#### [AIM OF THE EXERCISE]
Return all of the data exactly as written, without the pictures.

- Opening Delimiter -

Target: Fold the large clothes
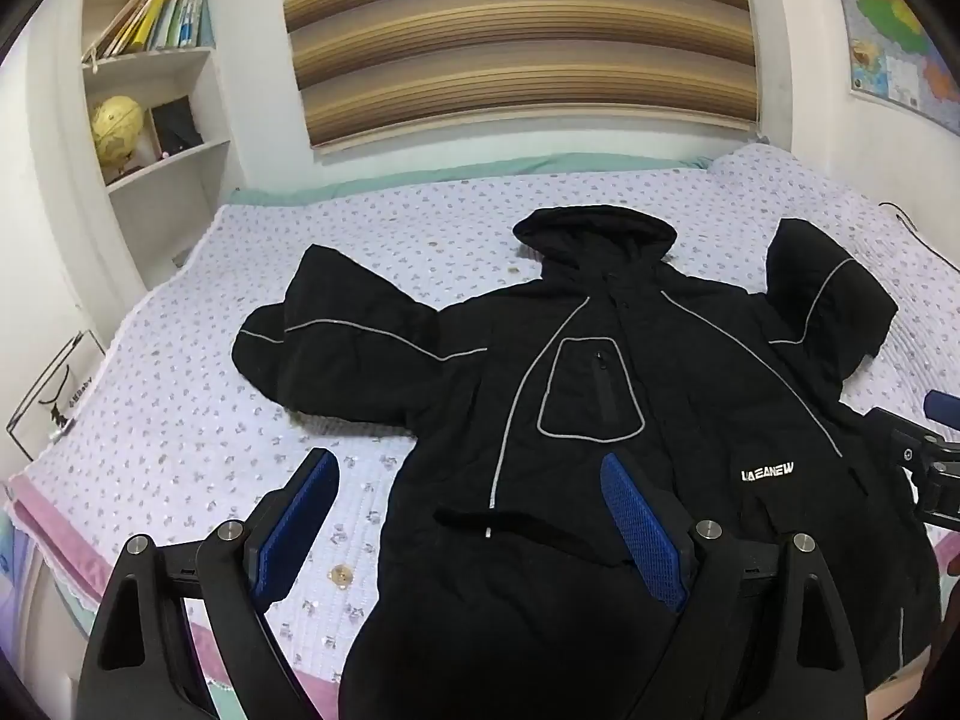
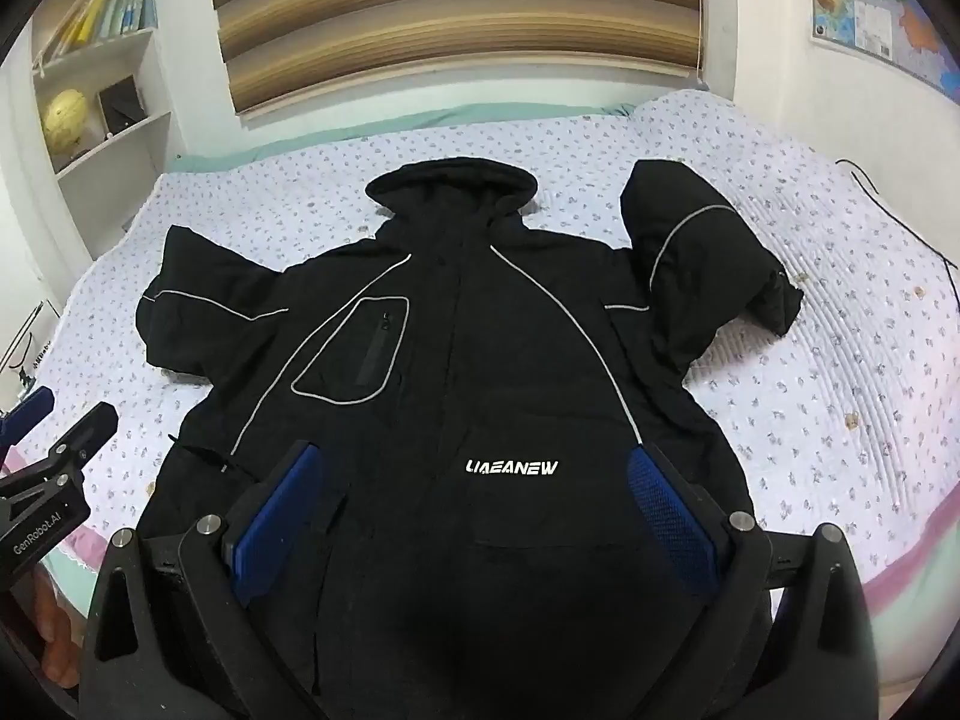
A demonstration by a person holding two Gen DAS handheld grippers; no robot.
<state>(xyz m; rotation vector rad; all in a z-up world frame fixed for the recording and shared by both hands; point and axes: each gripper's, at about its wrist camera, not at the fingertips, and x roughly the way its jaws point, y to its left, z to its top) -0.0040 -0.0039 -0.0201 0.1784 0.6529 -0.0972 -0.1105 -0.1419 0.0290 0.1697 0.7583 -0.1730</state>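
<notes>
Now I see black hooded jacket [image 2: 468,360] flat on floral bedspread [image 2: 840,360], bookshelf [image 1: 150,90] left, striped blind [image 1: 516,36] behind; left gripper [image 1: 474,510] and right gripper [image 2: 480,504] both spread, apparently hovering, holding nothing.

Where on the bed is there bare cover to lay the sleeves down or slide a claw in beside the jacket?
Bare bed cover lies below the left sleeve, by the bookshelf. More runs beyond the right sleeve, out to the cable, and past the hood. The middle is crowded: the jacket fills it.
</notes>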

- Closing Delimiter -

#### [SOLUTION FOR THIS EXERCISE]
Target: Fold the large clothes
A demonstration by a person holding two Gen DAS handheld grippers; no robot.
<state>(xyz m; rotation vector rad; all in a z-up world frame fixed for the recording and shared by both hands; point and axes: each gripper's, at about its wrist camera, not at the fingertips, and x roughly the way its jaws point, y to its left, z to its top) -0.0040 -0.0039 -0.0201 0.1784 0.6529 -0.0972 -0.1105 -0.1419 0.0290 0.1697 0.7583 -0.1730</state>
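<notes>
Now I see black hooded jacket [image 2: 468,360] flat on floral bedspread [image 2: 840,360], bookshelf [image 1: 150,90] left, striped blind [image 1: 516,36] behind; left gripper [image 1: 474,510] and right gripper [image 2: 480,504] both spread, apparently hovering, holding nothing.

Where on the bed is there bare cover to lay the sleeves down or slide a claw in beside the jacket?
Bare bed cover lies below the left sleeve, by the bookshelf. More runs beyond the right sleeve, out to the cable, and past the hood. The middle is crowded: the jacket fills it.
</notes>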

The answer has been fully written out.